Task prompt: Work through the entries below and report how many lines include "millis". The number alone is the answer.

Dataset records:
--- --- ---
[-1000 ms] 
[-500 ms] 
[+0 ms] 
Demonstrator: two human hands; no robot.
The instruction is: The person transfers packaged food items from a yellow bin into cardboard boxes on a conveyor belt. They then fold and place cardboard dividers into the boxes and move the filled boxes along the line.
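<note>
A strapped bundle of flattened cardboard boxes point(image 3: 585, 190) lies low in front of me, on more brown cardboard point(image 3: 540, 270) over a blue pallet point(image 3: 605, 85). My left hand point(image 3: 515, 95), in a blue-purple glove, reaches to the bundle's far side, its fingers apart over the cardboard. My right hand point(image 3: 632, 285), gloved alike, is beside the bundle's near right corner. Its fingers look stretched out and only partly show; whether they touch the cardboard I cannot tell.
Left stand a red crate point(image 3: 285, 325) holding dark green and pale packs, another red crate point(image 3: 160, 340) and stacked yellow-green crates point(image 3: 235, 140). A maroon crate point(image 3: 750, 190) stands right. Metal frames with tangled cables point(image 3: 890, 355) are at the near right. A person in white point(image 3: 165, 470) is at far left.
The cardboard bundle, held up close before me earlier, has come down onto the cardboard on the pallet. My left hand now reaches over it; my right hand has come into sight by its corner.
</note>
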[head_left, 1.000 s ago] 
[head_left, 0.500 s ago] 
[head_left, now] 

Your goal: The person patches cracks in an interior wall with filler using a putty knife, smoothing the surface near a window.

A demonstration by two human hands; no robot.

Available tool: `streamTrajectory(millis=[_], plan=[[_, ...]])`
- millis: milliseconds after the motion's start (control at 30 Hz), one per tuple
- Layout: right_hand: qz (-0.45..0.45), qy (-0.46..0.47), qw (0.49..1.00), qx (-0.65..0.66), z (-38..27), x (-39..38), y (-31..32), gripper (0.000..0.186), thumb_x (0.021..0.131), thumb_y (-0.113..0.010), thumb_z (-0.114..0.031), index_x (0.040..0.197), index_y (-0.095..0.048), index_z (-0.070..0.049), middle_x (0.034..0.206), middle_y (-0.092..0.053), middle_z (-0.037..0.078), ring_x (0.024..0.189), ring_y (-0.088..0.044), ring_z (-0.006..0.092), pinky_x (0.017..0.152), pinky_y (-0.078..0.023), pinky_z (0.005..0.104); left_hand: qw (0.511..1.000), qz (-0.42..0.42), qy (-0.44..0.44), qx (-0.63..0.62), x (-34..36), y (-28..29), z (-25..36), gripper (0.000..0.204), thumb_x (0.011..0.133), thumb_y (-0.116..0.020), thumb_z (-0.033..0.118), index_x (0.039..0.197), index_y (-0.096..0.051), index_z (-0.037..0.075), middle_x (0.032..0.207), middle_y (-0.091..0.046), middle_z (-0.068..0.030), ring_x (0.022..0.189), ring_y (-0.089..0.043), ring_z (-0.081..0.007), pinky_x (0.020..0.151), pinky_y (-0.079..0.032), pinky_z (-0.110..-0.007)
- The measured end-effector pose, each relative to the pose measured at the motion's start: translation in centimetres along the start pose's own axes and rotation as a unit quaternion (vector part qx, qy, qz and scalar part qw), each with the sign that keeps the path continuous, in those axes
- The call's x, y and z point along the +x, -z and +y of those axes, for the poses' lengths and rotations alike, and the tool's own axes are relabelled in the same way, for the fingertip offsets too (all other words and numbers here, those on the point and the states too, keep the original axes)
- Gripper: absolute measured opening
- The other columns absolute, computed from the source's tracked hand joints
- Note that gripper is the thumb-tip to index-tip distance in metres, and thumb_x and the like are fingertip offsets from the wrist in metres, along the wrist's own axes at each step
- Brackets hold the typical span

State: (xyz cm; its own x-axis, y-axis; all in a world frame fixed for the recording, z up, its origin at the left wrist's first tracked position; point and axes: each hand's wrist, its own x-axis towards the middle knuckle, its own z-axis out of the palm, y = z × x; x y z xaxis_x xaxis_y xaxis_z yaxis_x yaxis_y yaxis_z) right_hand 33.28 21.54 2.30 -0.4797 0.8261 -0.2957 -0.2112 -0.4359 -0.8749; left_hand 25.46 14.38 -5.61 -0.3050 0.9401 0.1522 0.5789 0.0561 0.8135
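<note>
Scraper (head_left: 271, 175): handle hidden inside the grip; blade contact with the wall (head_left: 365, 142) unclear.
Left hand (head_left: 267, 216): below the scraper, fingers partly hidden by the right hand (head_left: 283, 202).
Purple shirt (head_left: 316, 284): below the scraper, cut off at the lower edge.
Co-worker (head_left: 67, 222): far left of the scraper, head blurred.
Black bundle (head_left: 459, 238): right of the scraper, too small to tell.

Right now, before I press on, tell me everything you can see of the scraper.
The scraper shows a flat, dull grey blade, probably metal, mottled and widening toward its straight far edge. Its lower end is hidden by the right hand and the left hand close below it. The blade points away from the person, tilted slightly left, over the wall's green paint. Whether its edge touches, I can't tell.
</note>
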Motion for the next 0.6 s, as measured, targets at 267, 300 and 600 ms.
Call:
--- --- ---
Reply: 2